Anne: I don’t know how to answer this, TJ!!! It’s so far off into the future, especially with the book not being written, it feels weird to even think about that. Do you mind if we leave this question out??
TJ: Hopefully, I’ll be able to persuade you to leave it in, as I think other writers would like to know they don’t need to have all the answers…
Anne: I’ll spray-paint my book’s slogan on birds and free them in high schools – are you happy, now?
TJ: Yes, and I believe that brings things nicely to a conclusion. Anne, it’s been a pleasure, and thank you for the time you’ve taken to answer all my questions, and for sharing your creativity and insights. I’ll remove the straps and the helmet now– you’ll be pleased to know your face doesn’t actually look too scarred, a little stage make-up should sort it out.
I wish you all the best with the writing, and publishing of ‘Wild Swan’, I think it’s going to be a fantastic read.

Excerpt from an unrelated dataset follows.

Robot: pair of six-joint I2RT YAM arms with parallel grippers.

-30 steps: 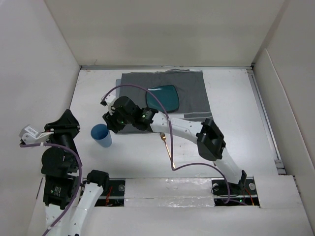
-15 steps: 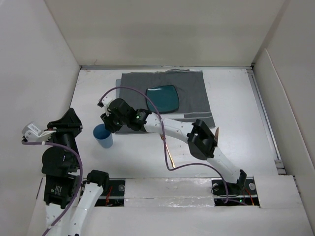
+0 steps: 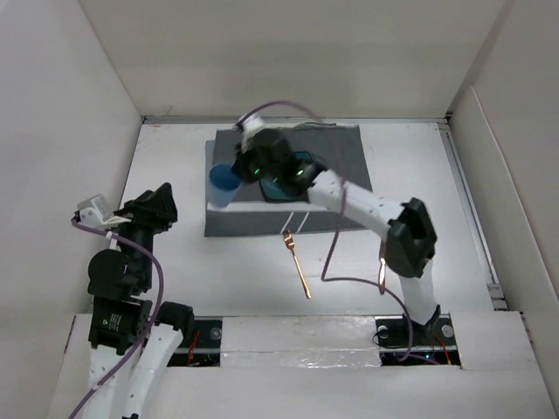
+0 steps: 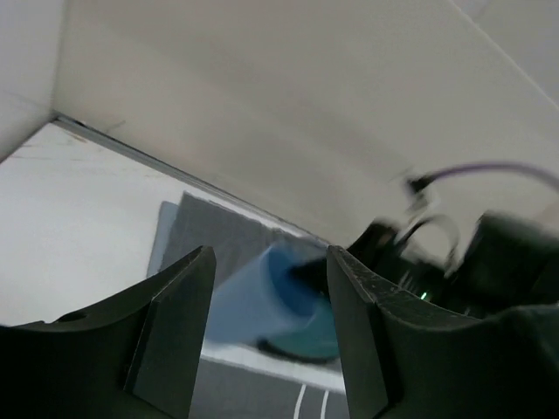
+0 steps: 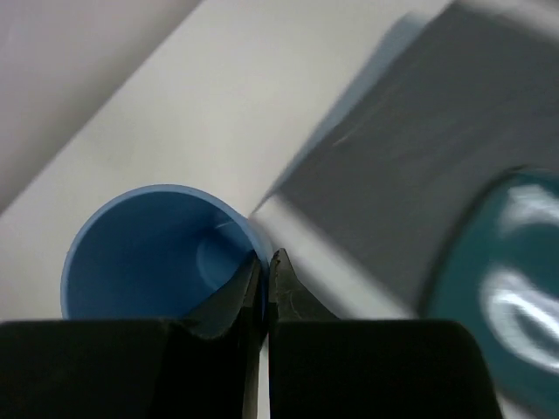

Anne: Well, I hope Wild Swan will live up to your expectations. If not, you can always drag me back in your chair of torture and fry my brains out. Thanks for having me, even if I’m starting to have a serious headache from that helmet. Oh, look over there, a bird! *runs away*
TJ: Hmmm, she moves really rather quickly for a writer, supposedly at her desk all day doing no exercise, and except for seeing things that aren’t there, she still seems cognitively unimpaired…
Now she has gone, and I have her creativity in a bottle! I’m not worried though, that lady has so much, she’ll never even miss what I have stolen… and now it is time to drink, and write the best story I have ever written!!! MUUUHAHAHAHAHA!!!